> Provided data:

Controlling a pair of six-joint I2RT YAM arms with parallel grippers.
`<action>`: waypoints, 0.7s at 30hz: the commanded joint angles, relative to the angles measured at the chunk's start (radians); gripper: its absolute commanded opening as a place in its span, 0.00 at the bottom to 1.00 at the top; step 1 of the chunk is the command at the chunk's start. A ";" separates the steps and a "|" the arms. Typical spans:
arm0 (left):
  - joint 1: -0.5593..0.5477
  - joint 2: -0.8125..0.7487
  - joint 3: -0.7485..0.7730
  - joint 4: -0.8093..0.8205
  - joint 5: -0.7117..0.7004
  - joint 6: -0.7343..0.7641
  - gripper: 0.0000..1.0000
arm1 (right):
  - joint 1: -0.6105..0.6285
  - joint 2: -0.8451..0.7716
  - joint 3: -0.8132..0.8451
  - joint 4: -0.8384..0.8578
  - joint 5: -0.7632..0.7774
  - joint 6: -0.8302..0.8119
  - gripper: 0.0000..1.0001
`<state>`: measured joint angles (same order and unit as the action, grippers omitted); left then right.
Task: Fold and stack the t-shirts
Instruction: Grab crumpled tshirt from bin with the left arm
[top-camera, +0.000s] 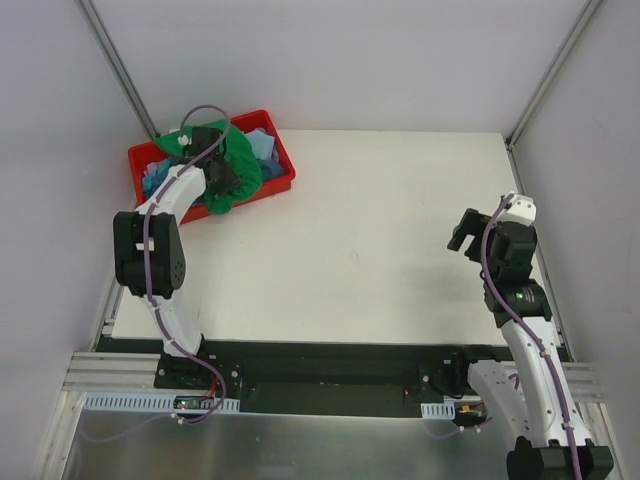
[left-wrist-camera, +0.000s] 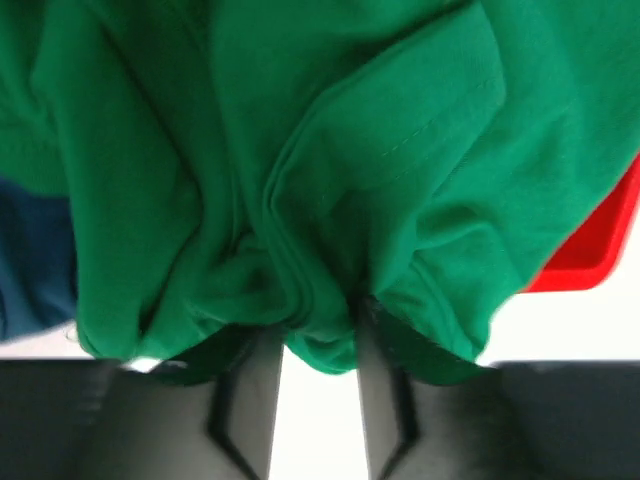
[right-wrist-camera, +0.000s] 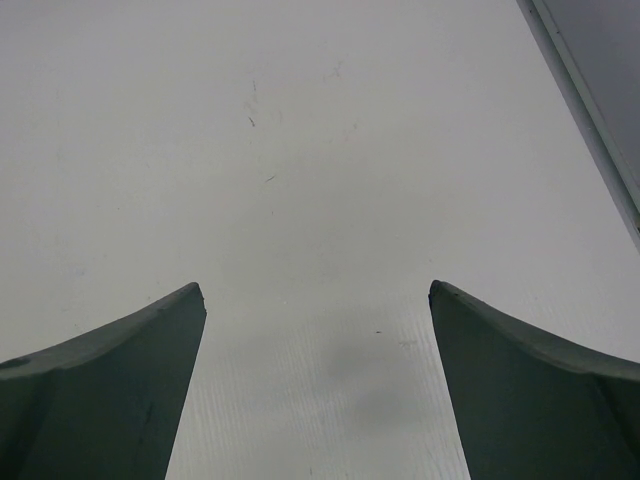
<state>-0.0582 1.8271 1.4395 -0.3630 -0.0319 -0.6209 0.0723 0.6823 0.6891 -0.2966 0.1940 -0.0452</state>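
Left fingers (left-wrist-camera: 245, 400) are drawn close together on a bunched fold of the bright green fabric t-shirt (left-wrist-camera: 330, 150). The cloth is gathered between their tips, with only a narrow slit of white showing below it (the tips themselves are buried in the folds). In the left wrist view the green cloth fills nearly everything above the fingers and hangs in soft creases. A patch of the dark teal-blue fabric t-shirt (left-wrist-camera: 30, 250) shows behind it at the left edge, and a corner of the red plastic rectangular bin (left-wrist-camera: 600, 250) shows at the right.

From above, the green shirt is heaped over the middle of the bin, which sits at the far left corner of the white tabletop (top-camera: 370, 240). Part of the cloth spills over the bin's near rim, right where the left arm reaches in. A pale blue fabric t-shirt (top-camera: 262, 143) lies in the bin just to the right of the green one.

Right fingers (right-wrist-camera: 110, 390) are spread wide with nothing between them. They hang over bare tabletop near its right edge, well apart from the bin.
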 joint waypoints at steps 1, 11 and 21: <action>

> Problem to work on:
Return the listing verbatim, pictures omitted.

> Exercise output:
Controlling a pair of six-joint I2RT YAM arms with parallel grippers.
`<action>`: waypoints, 0.7s at 30hz: the commanded joint angles, relative to the angles measured at the chunk's start (radians); gripper: its absolute commanded opening as a place in its span, 0.00 at the bottom to 1.00 at the top; step 1 of the chunk is the command at the chunk's start. A ";" separates the steps and a "|" the arms. Typical spans:
arm0 (left):
  - joint 1: -0.5593..0.5477
  - joint 2: -0.8125..0.7487
  - joint 3: -0.7485..0.7730
  - joint 4: -0.8093..0.8205
  - joint 5: -0.7117..0.7004
  - joint 6: -0.7343..0.7641
  - gripper: 0.0000..1.0000
arm1 (right):
  - joint 1: -0.6105..0.6285
  - joint 2: -0.8451..0.7716
  - joint 3: -0.8132..0.8451
  - joint 4: -0.8384..0.8578
  - joint 5: -0.7632..0.7774
  - joint 6: -0.8302..0.8119
  - gripper: 0.0000..1.0001
`<state>`: measured joint angles (same order and unit as the action, grippers omitted); left then right.
Task: Fold and stack the t-shirts
Instruction: Grab crumpled tshirt from bin with the left arm
[top-camera, +0.000s] 
[left-wrist-camera, +0.000s] 
[right-wrist-camera, +0.000s] 
<state>-0.0582 1.8271 1.4395 -0.3630 -0.0319 -0.6209 0.0723 0.6823 0.6891 -0.2966 0.1940 -0.0452</state>
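Left fingers (left-wrist-camera: 245, 400) are drawn close together on a bunched fold of the bright green fabric t-shirt (left-wrist-camera: 330, 150). The cloth is gathered between their tips, with only a narrow slit of white showing below it (the tips themselves are buried in the folds). In the left wrist view the green cloth fills nearly everything above the fingers and hangs in soft creases. A patch of the dark teal-blue fabric t-shirt (left-wrist-camera: 30, 250) shows behind it at the left edge, and a corner of the red plastic rectangular bin (left-wrist-camera: 600, 250) shows at the right.

From above, the green shirt is heaped over the middle of the bin, which sits at the far left corner of the white tabletop (top-camera: 370, 240). Part of the cloth spills over the bin's near rim, right where the left arm reaches in. A pale blue fabric t-shirt (top-camera: 262, 143) lies in the bin just to the right of the green one.

Right fingers (right-wrist-camera: 110, 390) are spread wide with nothing between them. They hang over bare tabletop near its right edge, well apart from the bin.
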 joint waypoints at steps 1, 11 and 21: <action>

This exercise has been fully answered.